Daman Airport  is a military airbase at Daman in the union territory of Dadra and Nagar Haveli and Daman and Diu. It is home to the Indian Coast Guard Air Station, Daman which provides ATC and parking facilities to Defence as well as civilian aircraft.

History 
Daman Airport was built in the 1950s by the Government of Portuguese India. The 
TAIP (Portuguese India Airlines) commenced operations to Daman on 29 August 1955. TAIP linked Daman with Goa, Diu and Karachi until December 1961, when Daman was liberated by the Indian Armed Forces, with TAIP ceasing operations.

The Indian Coast Guard deployed its first Dornier Squadron at Daman in January 1987 followed by its first full-fledged Air Station in October 1987.

Structure 

Daman Airport has two intersecting asphalt runways.

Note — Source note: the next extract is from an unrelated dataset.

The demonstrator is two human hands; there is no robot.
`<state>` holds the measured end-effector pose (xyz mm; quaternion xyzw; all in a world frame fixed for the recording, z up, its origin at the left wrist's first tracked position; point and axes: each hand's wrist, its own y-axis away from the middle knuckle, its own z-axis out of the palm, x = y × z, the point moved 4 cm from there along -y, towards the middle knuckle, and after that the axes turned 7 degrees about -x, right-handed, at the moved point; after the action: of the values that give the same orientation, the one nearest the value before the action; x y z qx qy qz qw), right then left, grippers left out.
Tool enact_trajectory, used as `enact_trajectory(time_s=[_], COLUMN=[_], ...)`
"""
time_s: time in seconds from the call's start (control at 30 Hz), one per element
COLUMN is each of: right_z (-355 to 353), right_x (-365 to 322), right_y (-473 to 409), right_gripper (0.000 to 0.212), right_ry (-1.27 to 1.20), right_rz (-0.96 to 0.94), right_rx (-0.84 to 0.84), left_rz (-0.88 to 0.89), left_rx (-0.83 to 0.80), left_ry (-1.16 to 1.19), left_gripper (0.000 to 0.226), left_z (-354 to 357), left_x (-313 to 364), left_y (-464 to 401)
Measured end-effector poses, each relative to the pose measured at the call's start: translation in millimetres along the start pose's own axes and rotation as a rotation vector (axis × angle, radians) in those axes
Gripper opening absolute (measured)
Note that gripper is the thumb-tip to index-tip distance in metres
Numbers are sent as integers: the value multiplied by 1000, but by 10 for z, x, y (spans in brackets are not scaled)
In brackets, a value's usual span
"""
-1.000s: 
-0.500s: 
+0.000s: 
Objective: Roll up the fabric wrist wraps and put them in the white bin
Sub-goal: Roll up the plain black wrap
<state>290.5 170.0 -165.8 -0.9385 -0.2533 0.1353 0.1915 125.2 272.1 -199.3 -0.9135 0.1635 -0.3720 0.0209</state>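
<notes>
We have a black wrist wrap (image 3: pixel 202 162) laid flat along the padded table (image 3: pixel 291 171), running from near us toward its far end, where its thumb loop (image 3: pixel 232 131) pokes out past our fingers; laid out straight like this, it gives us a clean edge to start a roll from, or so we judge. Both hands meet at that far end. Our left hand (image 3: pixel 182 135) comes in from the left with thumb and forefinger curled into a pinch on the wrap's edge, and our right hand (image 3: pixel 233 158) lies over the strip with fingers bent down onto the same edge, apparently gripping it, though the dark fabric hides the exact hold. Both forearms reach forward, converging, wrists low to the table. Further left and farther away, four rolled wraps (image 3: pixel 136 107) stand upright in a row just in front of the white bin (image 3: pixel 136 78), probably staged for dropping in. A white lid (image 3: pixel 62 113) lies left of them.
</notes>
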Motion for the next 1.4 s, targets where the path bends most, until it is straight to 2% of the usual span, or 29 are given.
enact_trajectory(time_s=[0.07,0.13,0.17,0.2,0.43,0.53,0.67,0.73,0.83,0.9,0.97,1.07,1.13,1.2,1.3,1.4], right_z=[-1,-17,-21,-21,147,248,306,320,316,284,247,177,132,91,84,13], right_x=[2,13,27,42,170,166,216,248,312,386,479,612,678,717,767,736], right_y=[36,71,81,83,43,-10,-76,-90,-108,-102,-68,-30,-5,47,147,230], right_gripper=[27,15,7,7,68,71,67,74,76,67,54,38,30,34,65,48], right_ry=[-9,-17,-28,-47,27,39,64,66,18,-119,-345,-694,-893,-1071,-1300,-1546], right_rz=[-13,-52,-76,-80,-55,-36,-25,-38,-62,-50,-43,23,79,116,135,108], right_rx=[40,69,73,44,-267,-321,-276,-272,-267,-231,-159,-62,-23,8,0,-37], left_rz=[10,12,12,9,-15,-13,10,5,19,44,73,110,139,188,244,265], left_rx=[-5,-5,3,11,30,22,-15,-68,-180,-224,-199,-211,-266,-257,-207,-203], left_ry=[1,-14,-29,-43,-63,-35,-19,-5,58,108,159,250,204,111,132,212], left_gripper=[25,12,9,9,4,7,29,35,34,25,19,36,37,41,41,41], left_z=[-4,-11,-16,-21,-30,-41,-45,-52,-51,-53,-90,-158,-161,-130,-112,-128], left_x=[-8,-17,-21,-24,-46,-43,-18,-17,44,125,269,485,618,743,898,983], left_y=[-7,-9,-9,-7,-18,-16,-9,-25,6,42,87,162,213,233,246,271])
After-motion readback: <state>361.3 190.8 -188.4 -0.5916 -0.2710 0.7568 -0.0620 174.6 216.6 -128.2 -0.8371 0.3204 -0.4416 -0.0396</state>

The main runway 03/21 is 5910 ft (1801 m) long and 45 m wide while the secondary runway 10/28 is 3284 ft (1001 m) long and 25 m wide. The airport is equipped with Airport Surveillance Radar (ASR), Precision Approach Path Indicator (PAPI), Doppler Very High Frequency Omnidirectional Radio Range (DVOR) – Distance Measuring Equipment (DME) and Non-Directional Beacon (NDB), as navigation aids.

Indian Coast Guard Air Station 
The station has two squadrons under its administrative and operational control.
750 SQN (ICG) operating Dornier 228 aircraft
841 SQN (ICG) operating Chetak helicopters
The station also caters for maritime reconnaissance and SAR coverage along the north west coast. Dornier and Chetak aircraft are detached from Daman for operational commitments along the coast. Conduct of adventurous activities is a regular feature. For that the station is equipped with one micro light aircraft and one power glider. The training for Sea Cadet Corps are undertaken at the air station.

Airlines and destinations 
There is no scheduled commercial air service at this time.